Говоря о восходящем к «Поэтике» Аристотеля сопоставлении подражания и гармонии, мы оставляли в стороне третье упомянутое им в той же фразе начало ритм. У Аристотеля он стоит на третьем месте, будучи отделен от подражания гармонией; естественно предположить, что он сгруппирован с гармонией, как то и подчеркнуто в вышецитированном переводе М.Л. Гаспарова.
Руссо (в статье «Ритм») совершает перегруппировку триады, «перетягивая» ритм на сторону подражания. «Ритм существенная часть музыки, и в особенности подражательной; без него мелодия была бы ничем». Ритм подражает причем в двух планах. С одной стороны, «подобно тому как мелодия извлекает свой характер из акцентов языка, ритм извлекает свой из характера просодии, и тем самым он воздействует как образ слова (image de la parole)». С другой стороны, музыкальный ритм подражает некоему естественному ритму страстей: «Некоторые страсти от природы обладают ритмическим характером, как и характером мелодическим, абсолютным, независимым от языка, как печаль, которая движется равными и медленными длительностями (qui marche par temps egaux et lents) радость длительностями неровными и быстрыми».
Идея истолковать ритм искусственный (музыкальный или поэтический) как подражание неким естественным ритмам не оригинальна. Незадолго до Руссо ее высказал Ш. Баттё: «Всякая вещь в мире имеет свою манеру движения, походку (marche). Некоторые движения серьезны и торжественны, некоторые живы и быстры; есть и такие, что просты и нежны. Так и поэзия обладает своими различными манерами движения, чтобы подражать этим движениям»24.
Любопытно, однако, что Руссо определяет эту подражательную выразительность ритма как «абсолютную, независимую от языка» (резкое отличие от выразительности мелодии!), укорененную в природе, солидаризуясь здесь с универсалистским подходом Рамо и Баттё.

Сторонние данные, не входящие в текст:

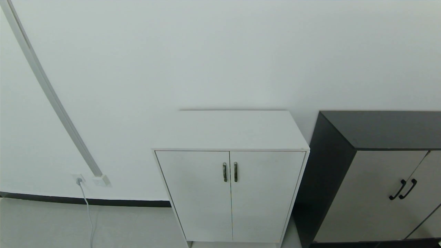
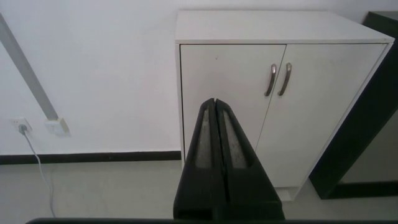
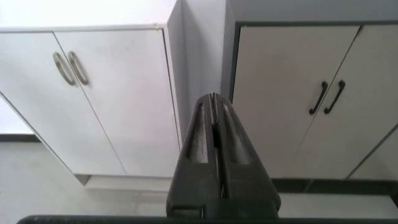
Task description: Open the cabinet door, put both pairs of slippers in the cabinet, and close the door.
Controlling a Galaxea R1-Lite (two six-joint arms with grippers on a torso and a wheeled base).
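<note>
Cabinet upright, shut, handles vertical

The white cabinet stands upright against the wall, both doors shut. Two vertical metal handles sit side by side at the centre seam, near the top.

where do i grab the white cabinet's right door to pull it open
Grip the vertical bar handle on the right door, by the centre seam. Come straight from the front and close across the bar sideways: it stands off the panel, and its place suggests hinges on the outer edge.
</note>
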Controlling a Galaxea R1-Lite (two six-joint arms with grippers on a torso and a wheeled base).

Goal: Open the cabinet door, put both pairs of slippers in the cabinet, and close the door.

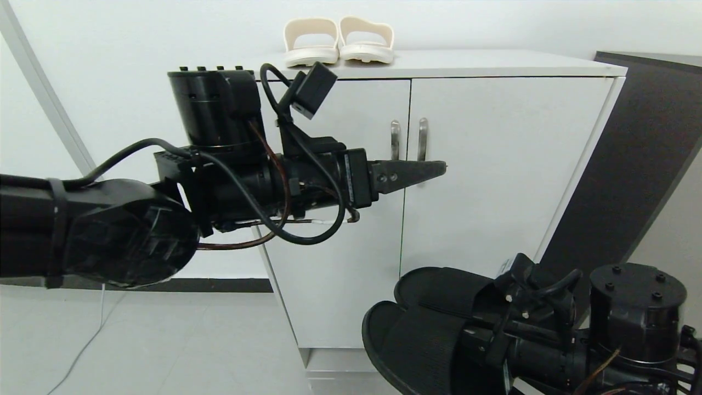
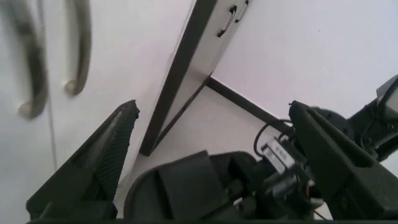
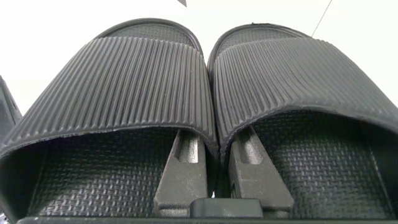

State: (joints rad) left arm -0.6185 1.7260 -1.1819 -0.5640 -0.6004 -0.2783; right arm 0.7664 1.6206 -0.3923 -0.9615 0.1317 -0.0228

На рубеже XVIIIXIX вв. в романтических текстах о музыке формируется представление об инструментальном произведении как автономном целом, обладающим собственным, самостоятельным значением. Это представление легло в основу концепции «абсолютной музыки», которая определила всю музыкальную эстетику XIX в.25
Руссо ни в коей мере не предвосхищает эту тенденцию: инструментальная музыка признается им лишь в той степени, в какой она служит голосу, пению и, в конечном итоге, слову. «Посредством слова музыка чаще всего определяет тот предмет, образ которого она нам дает; и посредством трогательных звуков человеческого голоса этот образ пробуждает в глубине сердца то чувство, который он [образ] должен вызвать. И кто не замечал, насколько чистая симфония (la pure symphonie), в которой есть лишь стремление заставить блеснуть инструменты, далека от этой энергии?» (статья «Соната»). Хороша лишь та симфония, которая «научилась говорить без помощи слов» (статья «Опера»).